TASK TO COMPLETE >>
Which lines of the material contain the word "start"? Show each one.
# # #
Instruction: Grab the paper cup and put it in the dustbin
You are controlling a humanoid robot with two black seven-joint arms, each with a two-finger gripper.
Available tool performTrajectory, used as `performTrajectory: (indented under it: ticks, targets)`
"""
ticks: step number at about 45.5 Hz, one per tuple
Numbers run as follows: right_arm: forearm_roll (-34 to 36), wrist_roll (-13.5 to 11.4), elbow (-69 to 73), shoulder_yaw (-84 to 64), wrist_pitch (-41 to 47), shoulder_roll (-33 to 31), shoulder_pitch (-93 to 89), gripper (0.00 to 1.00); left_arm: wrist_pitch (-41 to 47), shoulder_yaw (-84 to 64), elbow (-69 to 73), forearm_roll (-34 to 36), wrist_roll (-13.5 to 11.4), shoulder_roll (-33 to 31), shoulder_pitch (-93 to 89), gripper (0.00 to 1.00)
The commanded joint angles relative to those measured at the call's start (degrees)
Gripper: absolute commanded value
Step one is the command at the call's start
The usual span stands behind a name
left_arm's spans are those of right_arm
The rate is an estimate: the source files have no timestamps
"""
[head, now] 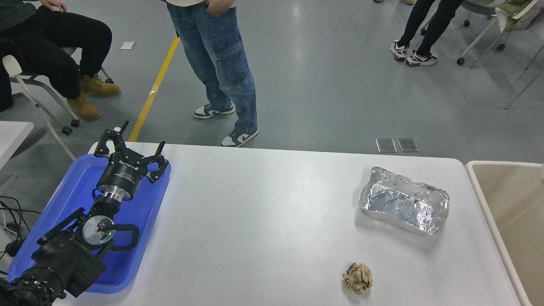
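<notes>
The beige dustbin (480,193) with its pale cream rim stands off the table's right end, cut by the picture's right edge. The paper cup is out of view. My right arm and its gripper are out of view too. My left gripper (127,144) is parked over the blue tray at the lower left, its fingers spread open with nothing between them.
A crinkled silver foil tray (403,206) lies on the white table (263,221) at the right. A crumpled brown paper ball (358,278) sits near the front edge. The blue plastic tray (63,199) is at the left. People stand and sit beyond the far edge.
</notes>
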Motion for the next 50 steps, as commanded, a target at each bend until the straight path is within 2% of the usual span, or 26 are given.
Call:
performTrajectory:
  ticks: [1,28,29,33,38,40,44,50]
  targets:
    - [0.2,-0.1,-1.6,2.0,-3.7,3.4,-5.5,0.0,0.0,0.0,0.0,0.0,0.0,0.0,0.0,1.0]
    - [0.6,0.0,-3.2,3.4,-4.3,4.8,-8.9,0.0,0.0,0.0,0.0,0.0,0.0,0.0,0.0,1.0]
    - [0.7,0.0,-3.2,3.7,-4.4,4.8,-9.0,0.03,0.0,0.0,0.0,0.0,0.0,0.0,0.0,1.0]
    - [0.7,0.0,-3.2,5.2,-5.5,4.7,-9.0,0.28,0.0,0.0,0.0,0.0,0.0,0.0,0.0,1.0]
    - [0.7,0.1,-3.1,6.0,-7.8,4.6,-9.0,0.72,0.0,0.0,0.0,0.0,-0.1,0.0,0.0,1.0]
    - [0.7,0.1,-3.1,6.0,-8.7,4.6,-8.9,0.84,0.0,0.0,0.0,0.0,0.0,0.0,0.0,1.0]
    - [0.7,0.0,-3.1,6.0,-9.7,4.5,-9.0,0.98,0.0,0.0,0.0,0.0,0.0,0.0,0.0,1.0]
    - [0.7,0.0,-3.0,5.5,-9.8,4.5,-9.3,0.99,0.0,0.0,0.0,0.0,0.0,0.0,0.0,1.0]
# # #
SOLUTION TO THIS PROBLEM >>
The commanded joint angles relative to those measured at the call's start (degrees)
Step one is the command at the call's start

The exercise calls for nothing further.